Meanwhile, everyone in the neighbourhood signed up with an attorney to file an order to have the horses removed, and we formed a home owners association.  The rednecks answered this by petitioning the county commissioners to annex out of the subdivision.  They also filed stalking protection orders against everyone on the water district board and four of the people on the HoA.  The sheriff spent so much time out here I wondered why he didn’t move in with them.  It got to the point that if anyone drove or walked by their house, they called the sheriff.  Their house is on the same PUBLIC road as my house.  It was the most ridiculous thing I’ve ever seen. 

In September, two of my women neighbours, Theresa and Mary, approached me because they were terrified of the rednecks.  Their husbands were gone a lot, the rednecks filed stalking orders on them, and they were afraid to leave their houses.  They heard I was a little on the mean side and could I help them?  By this time I was pissed.  I HATE bullies, and that’s exactly what these assholes were.  Plus, in every rebuttal against the HoA, they cited my ducks as a precedent for their horses.  Stupid fuckers.  Ducks aren’t livestock.

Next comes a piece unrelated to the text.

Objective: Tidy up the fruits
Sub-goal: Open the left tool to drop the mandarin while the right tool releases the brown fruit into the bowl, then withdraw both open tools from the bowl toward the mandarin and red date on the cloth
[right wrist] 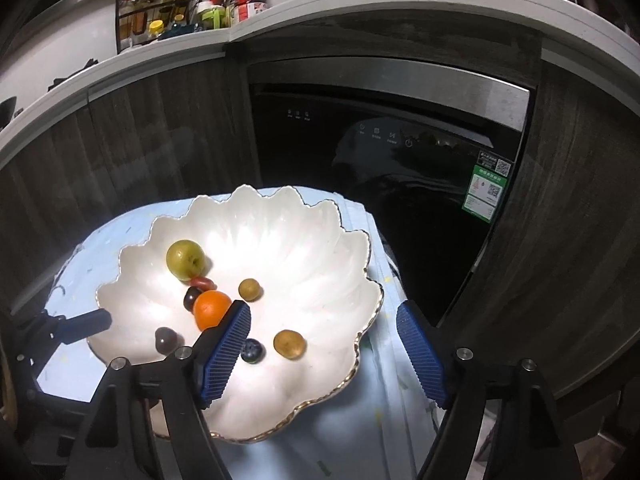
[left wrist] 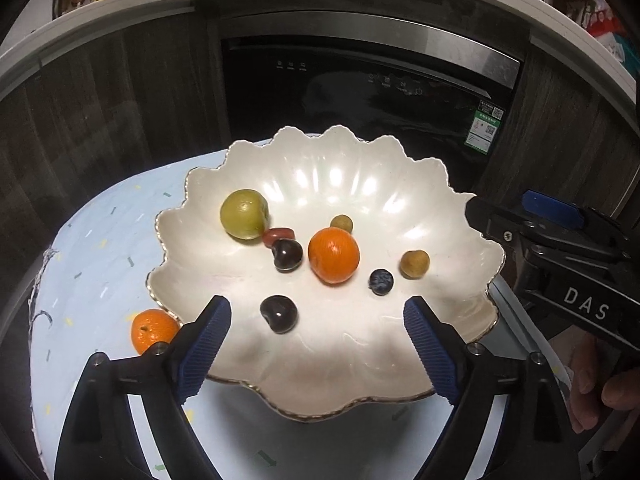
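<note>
A white scalloped bowl [left wrist: 400,216] [right wrist: 312,240] holds several fruits: a green fruit [left wrist: 244,213] [right wrist: 185,260], an orange [left wrist: 333,255] [right wrist: 212,309], dark cherries [left wrist: 279,313] [right wrist: 165,339], a blueberry [left wrist: 381,281] [right wrist: 252,350], small tan fruits [left wrist: 414,264] [right wrist: 289,344] and a red date [left wrist: 278,235]. A second orange [left wrist: 153,330] lies on the cloth left of the bowl. My left gripper [left wrist: 318,312] is open and empty over the bowl's near part. My right gripper [right wrist: 324,320] is open and empty over the bowl's right rim.
The bowl stands on a small table with a pale blue cloth [left wrist: 92,264] [right wrist: 360,408]. Behind are dark wood cabinets, a black dishwasher door [left wrist: 360,92] [right wrist: 380,152] and a counter with bottles [right wrist: 160,12]. The right gripper body [left wrist: 560,264] is at the bowl's right.
</note>
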Tool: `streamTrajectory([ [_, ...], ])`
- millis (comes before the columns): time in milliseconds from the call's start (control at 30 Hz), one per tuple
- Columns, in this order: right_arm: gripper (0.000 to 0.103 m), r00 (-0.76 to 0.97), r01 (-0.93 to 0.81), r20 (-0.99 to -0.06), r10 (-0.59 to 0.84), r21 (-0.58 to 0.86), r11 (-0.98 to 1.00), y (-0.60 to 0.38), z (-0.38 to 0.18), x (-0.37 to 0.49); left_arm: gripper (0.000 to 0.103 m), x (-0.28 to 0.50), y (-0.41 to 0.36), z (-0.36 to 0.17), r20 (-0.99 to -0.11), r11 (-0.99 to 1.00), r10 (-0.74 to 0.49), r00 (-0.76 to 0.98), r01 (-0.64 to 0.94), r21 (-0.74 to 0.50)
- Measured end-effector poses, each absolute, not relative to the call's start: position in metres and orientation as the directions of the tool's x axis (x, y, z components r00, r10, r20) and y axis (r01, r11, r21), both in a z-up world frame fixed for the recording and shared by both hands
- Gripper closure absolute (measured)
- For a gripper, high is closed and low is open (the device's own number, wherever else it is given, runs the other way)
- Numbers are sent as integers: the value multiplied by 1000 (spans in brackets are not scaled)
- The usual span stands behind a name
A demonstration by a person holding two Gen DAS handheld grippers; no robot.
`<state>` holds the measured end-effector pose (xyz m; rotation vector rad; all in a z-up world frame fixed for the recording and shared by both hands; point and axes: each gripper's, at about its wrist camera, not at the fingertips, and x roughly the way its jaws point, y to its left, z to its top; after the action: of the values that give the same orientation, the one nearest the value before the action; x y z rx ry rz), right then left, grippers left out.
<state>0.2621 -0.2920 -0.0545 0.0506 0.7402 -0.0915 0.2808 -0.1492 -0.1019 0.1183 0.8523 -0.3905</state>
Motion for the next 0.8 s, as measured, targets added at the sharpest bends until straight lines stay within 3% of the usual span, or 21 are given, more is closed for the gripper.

My neighbours gave me the paperwork from their stalking protection orders.  It was some scary shit.  The redneck bitch included her journal entries, and it read as a ”who can we sue next” manuscript.  It involved several different families, people with money, from the community.  I immediately called everyone named in the journal and told them to sever contact with these people.  I made copies of the journal and gave it to everyone concerned.  They had photos and dated written documentation of Theresa & Mary’s every move.  I didn’t know that if you spy on your neighbours and take pictures of them, they are stalking YOU.  This is what I mean by scary shit.

(I guess I should add that Theresa and her husband are quite wealthy and Mary and her husband won half a mil on a slot machine in Deadwood a year ago.)

While reading through the “sworn” testimony I found a passage stating that I told the redneck kids Theresa’s dog had tried to bite me (never happened, never said it happened).  They were using this as stalking evidence.  See if you can follow their logic.  Apparently Theresa’s dog tried to bite me, so we weren’t friends.  But in August we became friends because Theresa was turning me against them.  That’s stalking.  WTF?!  

Needless to say, I saw red.  I was furious that they were trying to drag me into their bullshit.  The next day I was outside talking to Theresa when the redneck bitches careened up the hill towards our houses.  I said something to Theresa and I remember her screaming, “SHE’LL RUN OVER YOU!” as I walked out in front of the speeding car.  The bitch stopped, I leaned in, got right up in her face, introduced myself, told her to make sure she spelled my name correctly when she filed a protection order against me, and proceeded to tear her a new asshole for naming me as a witness against my neighbours.  She never made eye contact and stammered that she didn’t have a problem with me.  You do now.  Then she told me that she didn’t have a protection order against me.  You should get one.

I turned around and Theresa was gone.  Rabbited right back to her house.  She wasn’t lying about being afraid, but of them or me I wasn’t sure. 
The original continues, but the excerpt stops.